To the initiated, the four blocks known as "the Alley," starting at Olympic Boulevard and ending at New Alley, are the pulsating heart of downtown L.A.'s fashion district (albeit a heart with arteries clogged by the bacon-wrapped hot dogs, topped with jalapeños, served from carts parked everywhere).
It's all here: off-season costume jewelry, off-the-truck fast fashion from local factories, fake designer goods. It's a mad cacophony of fast-talking foreign speak, sticky smells, deafening music, rude shopkeepers, pushy hordes of customers and questionable, cheap products and even cheaper prices.
It's nirvana for wardrobe supervisors in film and theater, for fashion addicts and bargain hunters. But for others, Santee Alley might as well be the swampy fifth rung of Dante's hell.
"It's not where I'd normally come to shop," Conrad demurs, clutching a tall Red Bull in her right hand, a roll of greenbacks in her left (it's pretty much cash-only in the Alley), as we march beyond the entrance at Pico Boulevard and Maple Avenue. "I like finding bargains. But I usually like going to thrift stores like Out of the Closet, which I'm obsessed with, for party dresses from the 1950s. I'm not used to this, not this. It's a lot of counterfeits. It's a lot of cheaply made things."
But Conrad is game. If there's one reality she immediately accepted when MTV viewers and US Weekly readers embraced her as L.C., it's that some days wouldn't be a walk in the park.
Or a walk on Rodeo, either, as one stranger, a twentysomething Latino, points out in whispers, "Hey, isn't that the chica from Laguna Beach? Shouldn't she be on Rodeo?" he asks, pronouncing the storied Beverly Hills thoroughfare with the long vowels associated with cowboys.
"It's OK if she wants to shop here, no?" snaps a middle-aged mother, now standing next to him. "My daughter loves her."
Celebrity doesn't fly with the shopkeeper at a stand crammed with rows of oversized Coach bags in every pattern imaginable. The woman physically pushes us out. Yes, she watches the show. But these are fake bags. No photographs.
As we forge ahead, there is no shortage of photo-ops. Despite Conrad's comment earlier that she's rarely called out in L.A. -- "I mean, half the population here's been in their own reality show," she quips -- it appears the other half is here, thrilled to pose with her as their wives or girlfriends or moms steady their camera-phones for the scrapbook.

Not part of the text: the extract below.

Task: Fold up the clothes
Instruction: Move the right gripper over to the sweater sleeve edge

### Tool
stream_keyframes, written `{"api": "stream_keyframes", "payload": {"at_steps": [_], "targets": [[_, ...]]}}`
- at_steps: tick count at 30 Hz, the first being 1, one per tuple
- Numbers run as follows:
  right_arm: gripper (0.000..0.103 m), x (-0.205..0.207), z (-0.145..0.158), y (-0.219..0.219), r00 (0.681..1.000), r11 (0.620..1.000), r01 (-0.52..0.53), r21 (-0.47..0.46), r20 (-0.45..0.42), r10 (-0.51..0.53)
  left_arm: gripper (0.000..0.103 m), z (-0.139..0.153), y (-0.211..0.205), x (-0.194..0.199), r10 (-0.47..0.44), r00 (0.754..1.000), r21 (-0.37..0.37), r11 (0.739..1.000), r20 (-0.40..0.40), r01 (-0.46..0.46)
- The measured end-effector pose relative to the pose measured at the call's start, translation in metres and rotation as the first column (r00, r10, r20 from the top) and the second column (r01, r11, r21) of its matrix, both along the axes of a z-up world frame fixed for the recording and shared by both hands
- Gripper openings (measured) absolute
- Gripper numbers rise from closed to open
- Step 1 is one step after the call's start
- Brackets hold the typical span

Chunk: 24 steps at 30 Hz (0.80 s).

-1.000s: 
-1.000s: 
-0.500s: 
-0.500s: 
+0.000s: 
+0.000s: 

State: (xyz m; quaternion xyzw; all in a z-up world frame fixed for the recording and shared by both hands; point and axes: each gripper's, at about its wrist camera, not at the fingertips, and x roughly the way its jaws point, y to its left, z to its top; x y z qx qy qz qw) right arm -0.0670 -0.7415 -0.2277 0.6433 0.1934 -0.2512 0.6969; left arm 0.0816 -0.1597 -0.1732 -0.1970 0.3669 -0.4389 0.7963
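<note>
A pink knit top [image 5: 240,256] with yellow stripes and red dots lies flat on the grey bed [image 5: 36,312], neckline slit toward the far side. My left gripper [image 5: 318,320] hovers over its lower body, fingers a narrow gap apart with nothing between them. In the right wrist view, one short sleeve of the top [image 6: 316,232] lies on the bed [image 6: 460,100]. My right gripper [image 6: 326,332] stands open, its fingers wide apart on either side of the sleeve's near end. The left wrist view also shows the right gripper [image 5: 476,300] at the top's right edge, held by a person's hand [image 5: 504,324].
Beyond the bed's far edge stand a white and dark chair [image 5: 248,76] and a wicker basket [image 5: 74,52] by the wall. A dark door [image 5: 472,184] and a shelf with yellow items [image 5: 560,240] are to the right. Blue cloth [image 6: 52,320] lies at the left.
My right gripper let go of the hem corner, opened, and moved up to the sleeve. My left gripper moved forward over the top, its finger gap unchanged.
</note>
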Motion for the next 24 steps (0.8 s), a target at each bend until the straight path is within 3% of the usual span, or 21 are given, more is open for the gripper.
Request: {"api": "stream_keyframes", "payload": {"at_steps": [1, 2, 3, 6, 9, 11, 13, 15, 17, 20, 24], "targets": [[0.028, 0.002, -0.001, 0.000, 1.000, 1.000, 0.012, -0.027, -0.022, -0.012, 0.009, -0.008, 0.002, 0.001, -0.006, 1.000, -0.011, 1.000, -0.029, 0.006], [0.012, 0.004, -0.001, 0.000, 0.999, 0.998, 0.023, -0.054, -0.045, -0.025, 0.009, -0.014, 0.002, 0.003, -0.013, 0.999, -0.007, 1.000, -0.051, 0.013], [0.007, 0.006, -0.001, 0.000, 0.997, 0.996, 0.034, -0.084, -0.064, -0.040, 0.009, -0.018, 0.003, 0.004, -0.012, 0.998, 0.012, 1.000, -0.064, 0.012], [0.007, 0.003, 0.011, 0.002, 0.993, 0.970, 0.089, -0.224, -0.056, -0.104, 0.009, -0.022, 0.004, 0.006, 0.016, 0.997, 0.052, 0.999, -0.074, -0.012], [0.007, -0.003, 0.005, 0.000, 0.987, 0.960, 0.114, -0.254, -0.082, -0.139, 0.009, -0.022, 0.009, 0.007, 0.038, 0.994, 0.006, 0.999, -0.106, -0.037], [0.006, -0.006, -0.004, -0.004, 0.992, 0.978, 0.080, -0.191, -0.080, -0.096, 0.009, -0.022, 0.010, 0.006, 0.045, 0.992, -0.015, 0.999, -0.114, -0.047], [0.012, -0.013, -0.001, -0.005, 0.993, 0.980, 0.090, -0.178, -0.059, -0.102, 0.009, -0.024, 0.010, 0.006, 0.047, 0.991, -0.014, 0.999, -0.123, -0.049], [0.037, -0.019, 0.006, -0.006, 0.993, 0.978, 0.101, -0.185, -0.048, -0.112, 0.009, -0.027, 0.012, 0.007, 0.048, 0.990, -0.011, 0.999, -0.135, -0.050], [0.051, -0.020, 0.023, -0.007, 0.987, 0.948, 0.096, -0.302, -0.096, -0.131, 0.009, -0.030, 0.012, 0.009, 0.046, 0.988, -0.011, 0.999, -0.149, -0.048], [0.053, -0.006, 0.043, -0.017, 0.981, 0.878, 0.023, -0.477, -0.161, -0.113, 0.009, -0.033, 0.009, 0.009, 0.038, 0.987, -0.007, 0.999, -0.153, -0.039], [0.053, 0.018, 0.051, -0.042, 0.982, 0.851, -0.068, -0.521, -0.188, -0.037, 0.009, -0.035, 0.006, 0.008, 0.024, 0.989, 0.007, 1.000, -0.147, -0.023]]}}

Inside a shop called Remember, Conrad slings a white cotton sundress over her head, the hanger resting on the nape of her neck, while she stands in front of a mirror. Around us, dozens of separates dangle off the walls up to the ceiling. A sparkly brown jacket with large, covered buttons recalls a Marni original, but is tagged $32. On a rack is a colorful sweater with a deep neckline that suggests Missoni. It's $10."
Oh, my God, this is just like something I got at Traffic," Conrad marvels, pulling at the bottom of a shift cut from mauve and lavender striped cotton.

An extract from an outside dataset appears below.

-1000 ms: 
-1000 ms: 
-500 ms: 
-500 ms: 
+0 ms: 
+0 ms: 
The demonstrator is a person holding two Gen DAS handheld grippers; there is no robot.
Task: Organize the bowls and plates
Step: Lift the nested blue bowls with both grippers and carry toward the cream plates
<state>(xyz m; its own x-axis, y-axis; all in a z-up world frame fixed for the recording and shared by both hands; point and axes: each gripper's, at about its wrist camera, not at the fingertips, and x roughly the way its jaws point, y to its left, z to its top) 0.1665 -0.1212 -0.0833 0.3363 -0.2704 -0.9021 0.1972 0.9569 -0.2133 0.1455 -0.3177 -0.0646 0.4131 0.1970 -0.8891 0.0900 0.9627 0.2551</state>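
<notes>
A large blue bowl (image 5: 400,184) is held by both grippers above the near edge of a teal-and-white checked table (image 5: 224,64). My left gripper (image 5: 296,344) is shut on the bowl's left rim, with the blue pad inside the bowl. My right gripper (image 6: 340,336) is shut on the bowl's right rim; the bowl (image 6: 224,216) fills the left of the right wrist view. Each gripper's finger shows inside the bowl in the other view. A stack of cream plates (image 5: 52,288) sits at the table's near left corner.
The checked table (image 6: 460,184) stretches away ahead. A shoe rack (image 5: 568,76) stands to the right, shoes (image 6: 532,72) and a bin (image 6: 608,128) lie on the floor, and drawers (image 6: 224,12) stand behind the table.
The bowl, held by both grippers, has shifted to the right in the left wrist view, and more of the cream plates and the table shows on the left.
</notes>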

The shop girl dashes to find a suitable tube top to wear under the dress when Conrad deems that the lavender crochet band at the bust reveals too much. The girl returns with one in bright white and another in an even brighter grape, each $5.
Conrad graciously takes the white tube and disappears into the dressing room. Despite the terrific $20 price tag, the white dress doesn't fit well across the chest. The lavender is a possibility.
As we rush by one of the many stands crammed with knock-off designer sunglasses, she grouses: "I wish they'd make the sunglasses without the labels. I don't care what brands they are, but I don't want to wear them as fakes, counterfeits. No label is the best label."
We stop at a mannequin wearing a sage satin dress, pleated from neckline to hemline and cinched at the waist with a black ribbon. Lanvin, we agree. It's $34.99.
Despite the reference and price, Conrad passes. "Up close," she says, "the fabric looks cheap, the hem looks cheap. You can get away with cheap with more casual clothes, but it gets tougher when it's dressier fabrics."
We race by stalls with a gonzo array of stuff. There are lotions promising to erase cellulite next to color photographs of baggy bellies; there are fabulously gaudy studded-leather belts draped over guardrails; tables piled high with banded gym socks or bagged rhinestone jewelry; tulle polka-dotted party dresses squished in between more knock-off designer totes and metallic Mexican wrestling masks. And all of it priced to go for a fistful of dollars.
Despite the wild success of "The Hills" and "Laguna Beach," there is no wardrobe budget to speak of. Conrad pays out of her own pocket for everything. "It is a reality show," she points out.
She still does her own hair and makeup, and she doesn't employ a stylist, because, well, "Why would I pay for something I love doing myself?"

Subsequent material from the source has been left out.